Distracted driving deaths up 17% statewide, AAA Texas says

April is National Distracted Driving Awareness Month. AAA Texas is launching its "Don't Drive Intoxicated, Don't Drive Intexicated" campaign to remind drivers to focus on the road rather than on their smartphones. 

More than half of drivers (51%) admitted they text and/or email on their phone while alone in the vehicle, according to a AAA Foundation for Traffic Safety survey in 2021. 

"Deaths continue to increase on Texas roadways due to distracted driving," said AAA Texas Spokesperson Daniel Armbruster in a news release. "Research shows that looking down at your phone for two seconds, while behind the wheel, doubles your risk for a crash. AAA Texas reminds all drivers to never drive intoxicated or intexticated as both have deadly consequences."

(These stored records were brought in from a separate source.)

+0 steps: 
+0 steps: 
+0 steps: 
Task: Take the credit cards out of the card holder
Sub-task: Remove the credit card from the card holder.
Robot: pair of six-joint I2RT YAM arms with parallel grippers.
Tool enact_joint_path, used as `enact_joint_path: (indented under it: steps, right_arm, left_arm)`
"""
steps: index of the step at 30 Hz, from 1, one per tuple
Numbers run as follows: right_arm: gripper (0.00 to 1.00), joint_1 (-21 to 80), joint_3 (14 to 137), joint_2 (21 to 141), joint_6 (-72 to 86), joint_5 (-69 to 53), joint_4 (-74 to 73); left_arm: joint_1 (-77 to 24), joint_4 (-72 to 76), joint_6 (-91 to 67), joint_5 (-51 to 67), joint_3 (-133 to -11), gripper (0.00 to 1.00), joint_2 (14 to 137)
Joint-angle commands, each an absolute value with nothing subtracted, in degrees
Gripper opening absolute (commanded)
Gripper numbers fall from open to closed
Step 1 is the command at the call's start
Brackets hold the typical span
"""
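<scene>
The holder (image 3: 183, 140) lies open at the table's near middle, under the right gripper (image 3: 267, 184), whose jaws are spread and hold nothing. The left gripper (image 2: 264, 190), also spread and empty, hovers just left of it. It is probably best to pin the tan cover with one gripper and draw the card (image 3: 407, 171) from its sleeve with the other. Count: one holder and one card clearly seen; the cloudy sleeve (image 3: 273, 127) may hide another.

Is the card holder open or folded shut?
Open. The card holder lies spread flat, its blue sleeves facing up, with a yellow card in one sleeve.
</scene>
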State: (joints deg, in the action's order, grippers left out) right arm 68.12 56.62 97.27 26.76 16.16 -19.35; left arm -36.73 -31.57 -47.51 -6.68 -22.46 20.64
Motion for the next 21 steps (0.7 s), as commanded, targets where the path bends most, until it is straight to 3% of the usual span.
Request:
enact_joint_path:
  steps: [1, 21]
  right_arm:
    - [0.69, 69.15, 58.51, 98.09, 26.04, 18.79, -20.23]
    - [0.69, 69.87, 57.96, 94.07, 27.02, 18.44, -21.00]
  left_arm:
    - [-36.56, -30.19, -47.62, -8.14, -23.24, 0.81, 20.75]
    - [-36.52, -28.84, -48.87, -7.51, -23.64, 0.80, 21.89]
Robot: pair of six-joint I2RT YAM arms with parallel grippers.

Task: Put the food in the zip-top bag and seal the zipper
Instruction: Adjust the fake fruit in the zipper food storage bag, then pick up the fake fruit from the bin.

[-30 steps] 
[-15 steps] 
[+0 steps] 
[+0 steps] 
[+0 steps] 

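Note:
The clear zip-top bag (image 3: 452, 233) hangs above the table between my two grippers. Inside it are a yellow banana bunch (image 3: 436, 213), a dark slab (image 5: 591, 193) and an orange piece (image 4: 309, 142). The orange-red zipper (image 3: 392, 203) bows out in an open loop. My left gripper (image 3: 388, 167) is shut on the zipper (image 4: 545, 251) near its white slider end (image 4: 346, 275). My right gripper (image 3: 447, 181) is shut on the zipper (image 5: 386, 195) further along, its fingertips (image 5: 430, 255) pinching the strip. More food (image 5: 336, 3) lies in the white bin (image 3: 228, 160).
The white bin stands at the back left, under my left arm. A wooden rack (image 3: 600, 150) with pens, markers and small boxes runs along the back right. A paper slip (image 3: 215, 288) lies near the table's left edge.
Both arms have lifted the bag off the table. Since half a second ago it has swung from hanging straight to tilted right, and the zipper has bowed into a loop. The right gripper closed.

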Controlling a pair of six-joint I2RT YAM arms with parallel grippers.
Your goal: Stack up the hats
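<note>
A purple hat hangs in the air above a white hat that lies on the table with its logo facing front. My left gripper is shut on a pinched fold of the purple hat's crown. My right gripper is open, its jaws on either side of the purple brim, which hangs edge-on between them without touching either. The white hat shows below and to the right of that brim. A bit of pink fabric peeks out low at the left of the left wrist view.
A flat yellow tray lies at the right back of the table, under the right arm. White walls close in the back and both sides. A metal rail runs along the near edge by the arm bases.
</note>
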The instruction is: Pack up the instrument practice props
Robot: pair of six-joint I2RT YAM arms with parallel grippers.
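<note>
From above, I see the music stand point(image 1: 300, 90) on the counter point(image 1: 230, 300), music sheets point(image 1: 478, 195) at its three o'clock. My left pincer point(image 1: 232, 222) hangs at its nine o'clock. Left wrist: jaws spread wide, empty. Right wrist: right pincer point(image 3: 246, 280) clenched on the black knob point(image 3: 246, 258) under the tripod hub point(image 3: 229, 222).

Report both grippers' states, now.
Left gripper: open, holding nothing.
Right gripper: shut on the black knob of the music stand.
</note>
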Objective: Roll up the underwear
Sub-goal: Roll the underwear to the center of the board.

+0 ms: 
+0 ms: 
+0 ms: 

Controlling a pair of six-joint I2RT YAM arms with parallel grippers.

The National Highway Traffic Safety Administration (NHTSA) found that 3,138 people died in distracted-related crashes in the U.S. in 2020, accounting for 8.1% of all roadway fatalities. That’s an average of 9 people killed each day in crashes that are totally preventable. Additionally, another 400,000 people are injured each year in distracted-related crashes. 

In 2021 in Texas, according to the latest statistics from the Texas Department of Transportation, 431 people died statewide in crashes involving distracted driving. That was a 17% increase from 2020 and a 14% increase from 2019. TxDOT reports there were 2,935 serious injuries due to distracted driving in 2021, which was a 33% jump from the prior year and a 17% increase from 2019.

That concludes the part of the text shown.